Ordinarily for example when you scrape data, you would scrape let’s say 70+ names off of a webpage, which is simple and straight forward, however, I’m attempting to scrape 1 name from 70+ different websites, all with different structures of course. I have the 70+ websites in a google sheet, so looping through the different URLs of each page from google sheets for n8n to navigate to, via http request node or puppeteer node is no problem, the problem I’m having is I was initially looping through 70+ css selectors, but thought that it would be a nightmare to manage, so was trying to find a better way that would be easier to update when website structure changed. But I’m beginning to think that looping through the css, though a possible nightmare, may be the best option.

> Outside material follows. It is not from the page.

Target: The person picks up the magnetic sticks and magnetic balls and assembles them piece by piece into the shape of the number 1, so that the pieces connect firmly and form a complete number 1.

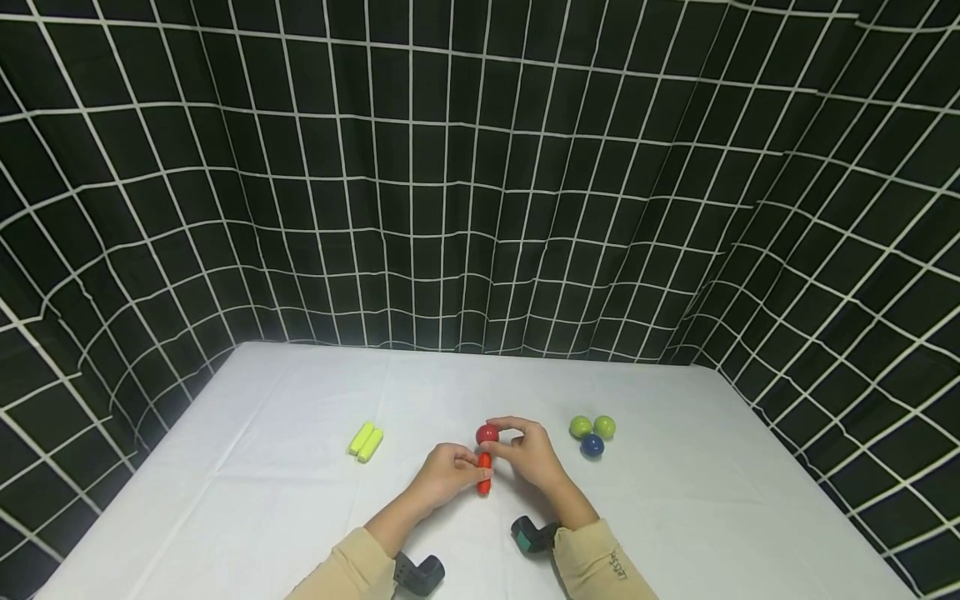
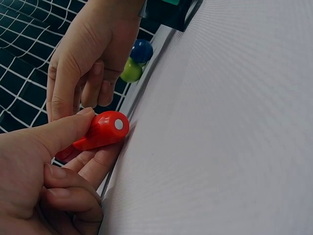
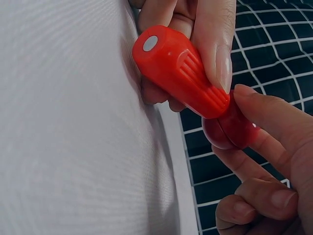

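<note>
Near the middle of the table my left hand (image 1: 445,477) pinches an orange-red plastic rod (image 1: 484,485) between thumb and fingers. The rod has ribbed sides and a pale round spot on its end, plain in the right wrist view on the rod (image 3: 168,68). My right hand (image 1: 532,454) holds a glossy red ball (image 1: 487,433) between thumb and fingertips, at the far end of the rod. Seen from the right wrist, the ball (image 3: 222,133) meets the rod's end; whether they are joined I cannot tell. Fingers hide part of both pieces.
Two yellow-green rods (image 1: 366,442) lie side by side to the left on the white table (image 1: 262,500). To the right sit two green balls (image 1: 581,427) and a blue ball (image 1: 592,446) close together. A black curtain with white grid lines (image 1: 465,208) surrounds the table's back and sides.
</note>
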Tool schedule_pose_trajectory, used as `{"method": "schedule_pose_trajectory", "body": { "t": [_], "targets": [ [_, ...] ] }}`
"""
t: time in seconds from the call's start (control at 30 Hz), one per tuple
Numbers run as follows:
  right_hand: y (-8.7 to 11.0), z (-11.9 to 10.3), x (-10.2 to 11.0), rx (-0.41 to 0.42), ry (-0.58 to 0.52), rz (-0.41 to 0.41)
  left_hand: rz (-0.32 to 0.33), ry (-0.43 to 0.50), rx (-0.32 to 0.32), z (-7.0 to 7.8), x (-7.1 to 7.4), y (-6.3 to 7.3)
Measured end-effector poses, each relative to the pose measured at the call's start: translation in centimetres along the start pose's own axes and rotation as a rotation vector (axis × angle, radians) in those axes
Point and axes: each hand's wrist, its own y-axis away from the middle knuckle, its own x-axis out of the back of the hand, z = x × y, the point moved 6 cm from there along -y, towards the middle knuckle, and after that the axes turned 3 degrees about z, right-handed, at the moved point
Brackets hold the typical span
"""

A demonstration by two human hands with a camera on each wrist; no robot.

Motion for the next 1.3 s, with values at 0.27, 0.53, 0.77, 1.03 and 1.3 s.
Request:
{"method": "schedule_pose_trajectory", "body": {
  "t": [0.27,0.53,0.77,1.03,1.3],
  "targets": [
    [0.6,-1.3,0.2,-0.010,-0.011,0.004,0.010,-0.003,-0.002,0.1,0.0,0.1],
    [0.1,-0.2,-0.1,0.009,0.001,0.006,0.014,-0.006,0.009,0.0,0.0,0.1],
    [0.2,-0.3,0.0,0.025,-0.004,0.003,0.013,-0.001,0.003,0.0,0.0,0.1],
    [0.5,-0.4,-0.3,0.007,-0.005,-0.023,0.012,0.008,0.002,0.0,0.1,0.1],
    [1.4,-3.1,0.4,0.002,-0.018,-0.041,0.014,0.006,0.003,0.2,0.1,0.2]
  ]
}}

If you are trying to extract the person’s name (and you already know that name from the 1st website), than it will be easier to look for the name with regex (like ctrl+f in the browser) in the subsequent sites. The issue here is that the name could be of various structure (name, name + surname, surname + name, name + middle name, name short surname and so on). But still it’s easier to accomplish than trying to deal with each site’s css selectors.
Unfortunately I don’t already know the name, I only know the URL of the page that contains the name, address, etc. That’s why I need to visit the URL to get the name and other info. Each URL is a different property with a different name and different structure. So for example:
URL1 → county 1 with name 1 with property address 1
URL2 → county 2 with owner 2 with site address 2
URL3–> county 3 with owners 3 with address 3
Only the URL and the county is known. So that’s why I think that I need to make css rules for each county.
The issue here is that the name could be of various structure (name, name + surname, surname + name, name + middle name, name short surname and so on)
You are exactly right about that, it definately is. I previously thought of regex, but I think that that would work only if all sites used one title like “Owner’s Name” but they don’t and sometimes called “owner” and sometimes there are multiple owners. And there’s no way for me to know ahead of time, but I can parse the name into the proper sequence later though.
I don’t think that I can get around having to make rules for each site and storing them somewhere.